The remainder of this paper is organized as follows: The employed methodology including dataset description proposed clinical decision support systems, and its details are mentioned in the “Methodology” section. The “Experiment and Results” section includes the results of the experiments. Discussion and conclusion are respectively provided in the “Discussion” and “Conclusion” sections.

Methodology

Datasets

As previously mentioned, two various datasets were used in our experiments. The first one was the Cleveland dataset collected from the UCI machine learning repository. This dataset has been extensively used by machine learning experts and contains exceptionally comprehensive records. To provide a more robust basis for data analysis, we decided to collect a local dataset with the same attributes as Cleveland. Accordingly, we collected the medical data of patients who visited Noor Heart Center from April to June 2023. The second dataset called the “Noor dataset” is freely available for academic purposes upon request.
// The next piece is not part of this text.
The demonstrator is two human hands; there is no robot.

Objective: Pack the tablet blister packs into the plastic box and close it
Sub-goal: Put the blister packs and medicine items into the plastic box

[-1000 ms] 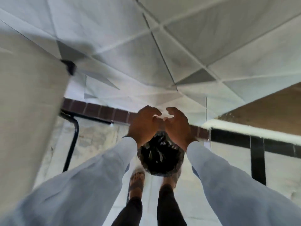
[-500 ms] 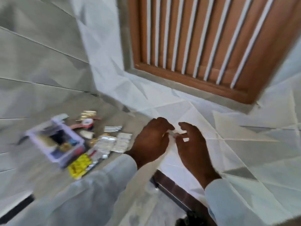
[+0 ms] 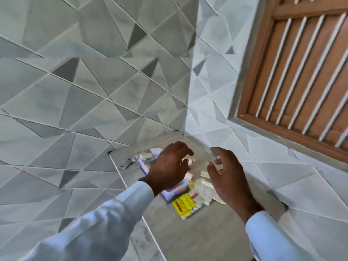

Both datasets contained 14 attributes while 13 of them were used as heart disease prediction features and one was the nominator of output or predicted attribute for the absence or presence of heart disease in a patient. There existed an attribute called “Num” in the Cleveland dataset which denoted the heart disease diagnosis in patients on a range of scales, spanning from 0 to 4. In this context, a value of 0 signified the absence of heart disease, while values ranging from 1 to 4 indicated the presence of heart disease (higher values corresponded to greater severity of the condition). To simplify the predicted attribute for the absence or presence of heart disease in the Cleveland dataset, a transformation was applied to convert the multiclass values (0 for absence and 1, 2, 3, and 4 for presence) into binary values which involved converting all diagnosis values from 2 to 4 into 1. As a result, the Cleveland dataset only consisted of the values 0 and 1, where 0 shows the absence and 1 shows the presence of heart disease. Accordingly, to collect the Noor dataset, only 0 and 1 were considered the value of the “Num” attribute. Moreover, Cleveland and Noor datasets respectively included 303 and 600 samples. The distribution of the “Num” attribute among all records in both datasets is provided in Fig. 1. The details of the attributes and their possible values are described as follows. Notably, all records with missing values were eliminated from both datasets. While Cleveland and Noor datasets respectively had 6 and 11 missing values, their number of records was reduced to 297 and 589. The distribution of continuous features and histogram of discrete features of both datasets are respectively provided in Table 1 and Figs. 2 and 3.

  1. 1.

    Age: This feature indicates the age of the patient in an admitted year.

  2. 2.

    Sex: This binary feature represents whether the patient is male (1) or female (0).

  3. 3.

    Cp: This feature shows the type of chest pain which can have typical angina (1), atypical angina (2), non-angina pain (3), and asymptomatic (4) values.

  4. 4.

    Trestbps: This numeric feature indicates the resting blood pressure on admission to the hospital (mm/Hg).

  5. 5.

    Chol: This numeric feature shows serum cholesterol (mg/dl).

  6. 6.

    Fbs: This binary feature shows fasting blood sugar > 120 (mg/dl) that can have true (1) and false (0) values.

  7. 7.

    Restecg: This feature shows the resting electrocardiographic results with three values of normal (1), abnormal (1), and probable (2).

  8. 8.

    Thalach: This numeric feature indicates the maximum heart rate.

  9. 9.

    Exang: This binary feature shows exercise-induced angina with values of yes (1) and no (0).

  10. 10.

    Oldpeak: This numeric feature shows ST depression induced by exercise relative to rest.

  11. 11.

    Slope: This feature shows the slope of the peak exercise ST segment with upsloping (1), flat (2), and downsloping (3) values.

  12. 12.

    Ca: Number of major vessels (0–3) colored by fluoroscopy.

  13. 13.

    Thal: This feature indicates the heart status with 3 values of normal (3), fixed defect (6), and reversible defect (7).

  14. 14.

    Num: It represents the diagnosis of heart disease with values of normal (0) and heart disease (1).

Fig. 1
figure 1

Distribution of “Num” attribute on Cleveland and Noor datasets

Table 1 Distribution of numerical features in both datasets (Cleveland Noor datasets)
Fig. 2
figure 2

Histogram of nominal features distribution in the Cleveland dataset

Fig. 3
figure 3

Histogram of nominal features distribution in the Noor dataset

Proposed Clinical Decision Support System

Due to the asymptomatic nature of cardiovascular disease, its early diagnosis is crucial for saving patients’ lives [22]. Accordingly, an effort was made to identify a pattern that can help identify individuals at a high risk of cardiovascular disease. This pattern was based on analyzing the characteristics found in the dataset of patient records.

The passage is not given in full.